The Vickers Viscount was a pioneering airliner in western Canada.

He continued catching his breath. “The plane was flown up there from Montreal last year but now two of the four engines are time expired and, to make it airworthy for a flight to Winnipeg, they need to swap two engines with Beaver Industries.”

“And?” I interrupted.

“They need someone to fly it to Winnipeg,” he blurted out and added, “They don’t have the money to pay anybody.”

“Hmmm,” I mumbled, stalling while I mulled over the possible consequences of the oblique request.

Back in the days when cars had fins, an aircraft endorsement was not required to act as co-pilot and restrictions like recency and currency did not exist yet so I countered to Gerry, “How about coming along for the ride?”

Without hesitation, he answered, “Sure.”

“That settles it then. Let’s do, it but when?” I enquired.

“Oh, but by the way,” he hesitated before adding, “they had to take the rudder off to get it into the hangar so as soon as they finish changing the engines and put the tail back on… probably three weeks.”

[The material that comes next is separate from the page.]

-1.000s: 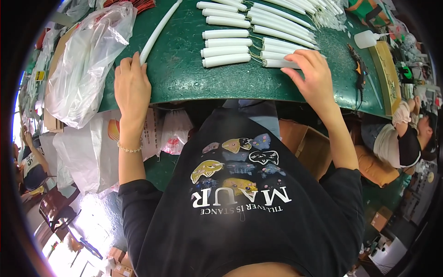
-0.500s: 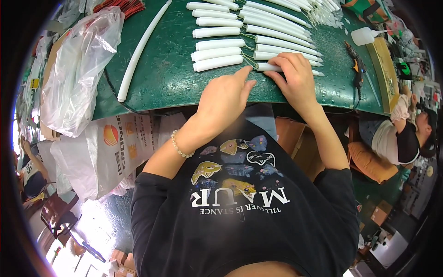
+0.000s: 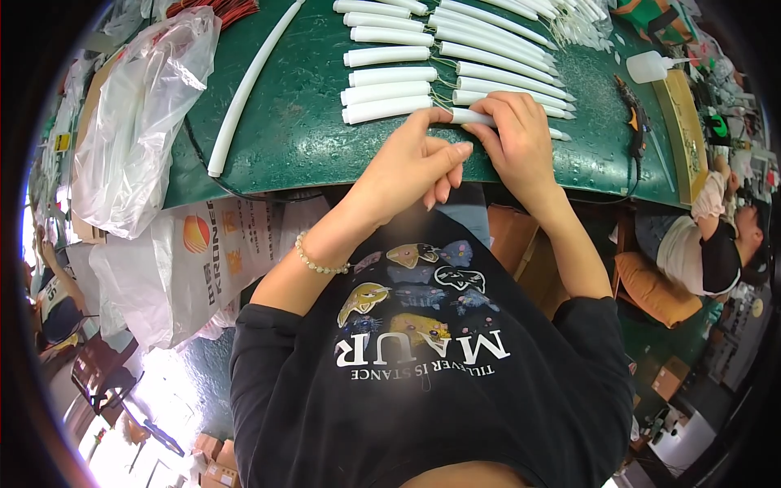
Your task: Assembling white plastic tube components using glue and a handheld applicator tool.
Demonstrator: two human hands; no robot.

Gerry and I drove up to Gimli to have a look. Seeing the aircraft, my heart sank. The forlorn scene looked hopeless. Sundry bits of airplane scattered over the hangar floor, two of the four engines missing and the silly looking Viscount with half its tail feathers missing. I had second thoughts.

Gimli Airport

Run the engines to full power, but don’t rotate – because you have no rudder.

We would have to test run the engines at full power so we would need to blast down the runway to takeoff speed, check the power, especially the two swapped ones, then stop before we rattled off the end. Two problems with that: if there was a wind, it had to be right down the runway for without a rudder we would have insufficient directional control and, after years of sitting, how reliable were the brakes?

Two weeks later, we returned to find all the bits back in their proper places, except the tail. There is nothing worse for a pilot than going without tail. However, the weather and maintenance gods smiled and the test run proved satisfactory at full power with no overheats. What a weird feeling rolling down a runway well beyond rotation speed fighting a pilot’s natural instinct to pull back on the control column and become airborne.

With the tail at last in place, the day of the big event, September 17, 1983, dawned bright and clear with a strong south wind that blew straight down the departure and arrival runways, but trouble lay ahead. Gerry arrived at my door at 10 am to drive up to Gimli. My Dad was lurking around the house, as he liked to do on Saturday mornings to hang out with our four kids. We had a problem. If we drove to Gimli in my car, we’d have to leave it there and drive back up to get it after the flight.

My wife, Joyce, had things to do that day and said, “Don’t look at me. I don’t want any part of that airplane nonsense.”

Dad chirped in, “I’ll drive you up, drop you guys off and be back in Winnipeg in time to photograph your grand entrance.”

Gerry and I exchanged worried glances. We both knew driving to Gimli with Dad in his eighties was likely to be the riskiest part of the adventure. We did our best to appear grateful as we reluctantly accepted his offer. I noticed all four kids declined the outing.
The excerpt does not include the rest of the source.